» **WORK REQUEST**: Pictures should be left out while the data beneath this task is written out word for word.

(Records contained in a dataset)

# # # #

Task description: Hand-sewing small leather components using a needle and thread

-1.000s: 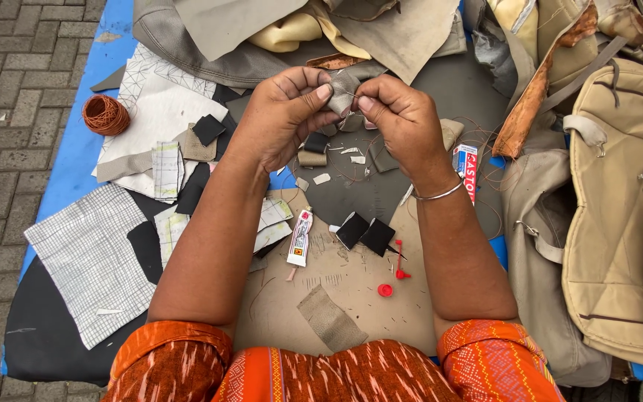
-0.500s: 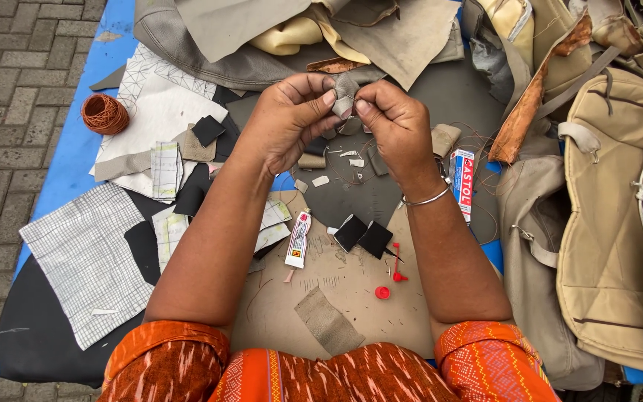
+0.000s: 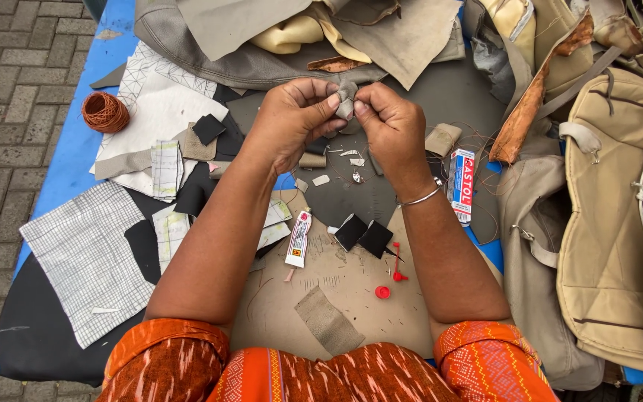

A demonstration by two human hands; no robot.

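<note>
Thread wound into an orange ball lies far left on the blue sheet, near a checked fabric piece and white paper patterns. Moving right, the left hand is closed in a pinch on a small grey fabric scrap, held above the dark mat in the middle. The right hand, with a metal bangle at the wrist, pinches the same scrap from the other side, fingertips touching it. Below the hands lie a glue tube, two black squares and a red cap on a tan board. Further right sit a glue box and a beige bag.
</note>
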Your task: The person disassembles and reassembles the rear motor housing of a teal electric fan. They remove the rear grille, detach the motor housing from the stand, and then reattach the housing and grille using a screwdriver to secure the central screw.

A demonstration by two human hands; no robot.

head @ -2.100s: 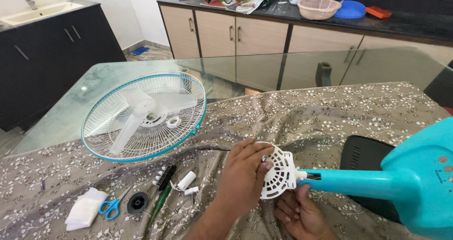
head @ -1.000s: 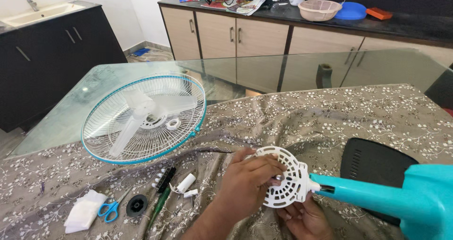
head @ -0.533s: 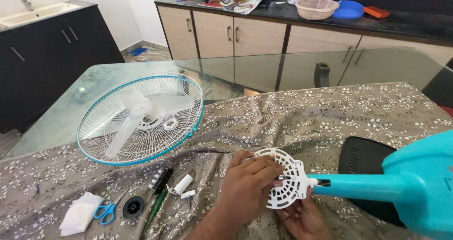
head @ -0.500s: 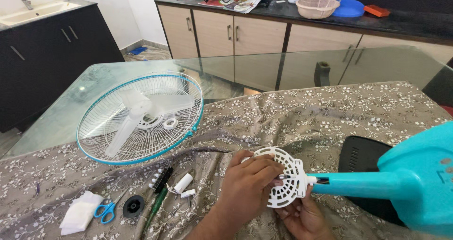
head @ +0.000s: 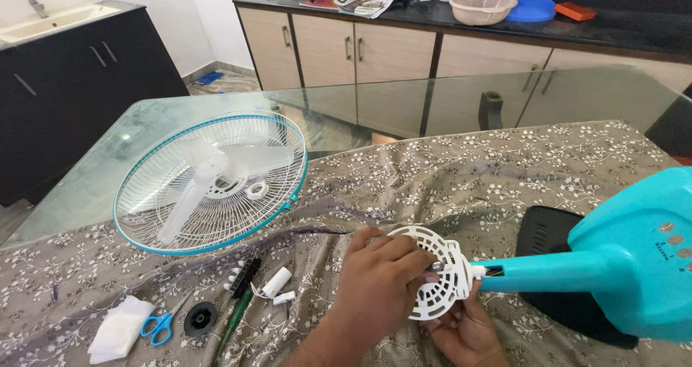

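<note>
A turquoise fan body (head: 634,255) lies on the cloth-covered table, its neck pointing left. A white perforated round motor cover (head: 432,277) sits on the end of that neck. My left hand (head: 378,288) grips the cover's front and rim. My right hand (head: 465,331) holds the cover from below, fingers under its lower edge. A white fan grille with turquoise rim (head: 209,183), with the translucent blade inside it, rests at the left on the glass.
Scissors (head: 160,326), a white cloth (head: 119,329), a black round cap (head: 200,317), a green screwdriver (head: 232,326) and small white parts (head: 275,283) lie front left. A black base (head: 551,241) sits under the fan body. The patterned cloth (head: 490,165) covers the glass table's near half.
The fan body and white cover have shifted slightly while both hands stay on the cover. The view has moved a little.
</note>
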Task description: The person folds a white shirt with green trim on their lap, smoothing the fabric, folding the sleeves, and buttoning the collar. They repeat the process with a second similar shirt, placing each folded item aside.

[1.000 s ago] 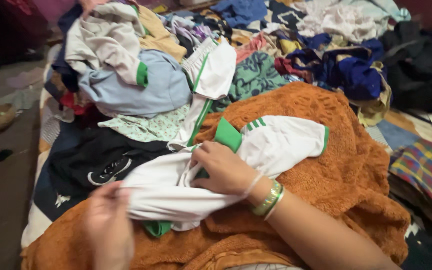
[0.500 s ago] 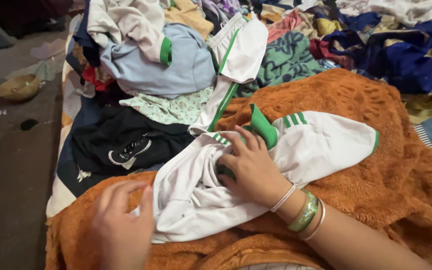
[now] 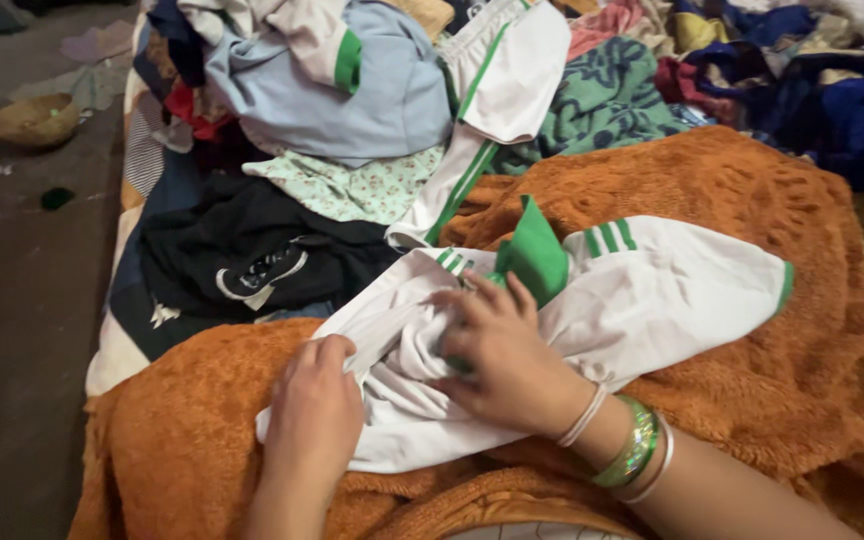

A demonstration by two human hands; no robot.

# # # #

» **TASK RESPONSE**:
Task description: Hand-sewing small leather components using a needle and thread

-1.000s: 
-0.500s: 
+0.000s: 

A demonstration by two human hands; no robot.

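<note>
Thread wound into an orange ball lies far left on the blue sheet, near a checked fabric piece and white paper patterns. Moving right, the left hand is closed in a pinch on a small grey fabric scrap, held above the dark mat in the middle. The right hand, with a metal bangle at the wrist, pinches the same scrap from the other side, fingertips touching it. Below the hands lie a glue tube, two black squares and a red cap on a tan board. Further right sit a glue box and a beige bag.
</note>
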Your task: The person disassembles and reassembles the rear motor housing of a teal electric fan. They remove the rear grille, detach the motor housing from the stand, and then reattach the housing and grille using a screwdriver to secure the central screw.

A demonstration by two human hands; no robot.

head @ -2.100s: 
head @ -1.000s: 
head @ -0.533s: 
head @ -0.500s: 
head @ +0.000s: 

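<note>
A turquoise fan body (head: 634,255) lies on the cloth-covered table, its neck pointing left. A white perforated round motor cover (head: 432,277) sits on the end of that neck. My left hand (head: 378,288) grips the cover's front and rim. My right hand (head: 465,331) holds the cover from below, fingers under its lower edge. A white fan grille with turquoise rim (head: 209,183), with the translucent blade inside it, rests at the left on the glass.
Scissors (head: 160,326), a white cloth (head: 119,329), a black round cap (head: 200,317), a green screwdriver (head: 232,326) and small white parts (head: 275,283) lie front left. A black base (head: 551,241) sits under the fan body. The patterned cloth (head: 490,165) covers the glass table's near half.
The fan body and white cover have shifted slightly while both hands stay on the cover. The view has moved a little.
</note>
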Task description: The person folds a white shirt with green trim on their lap, smoothing the fabric, folding the sleeves, and buttoning the collar. They repeat the process with a second similar shirt, placing each folded item aside.

[1.000 s ago] 
[0.500 s ago] 
[now] 

A demonstration by two human hands; no robot.

Nothing further is needed for this exercise.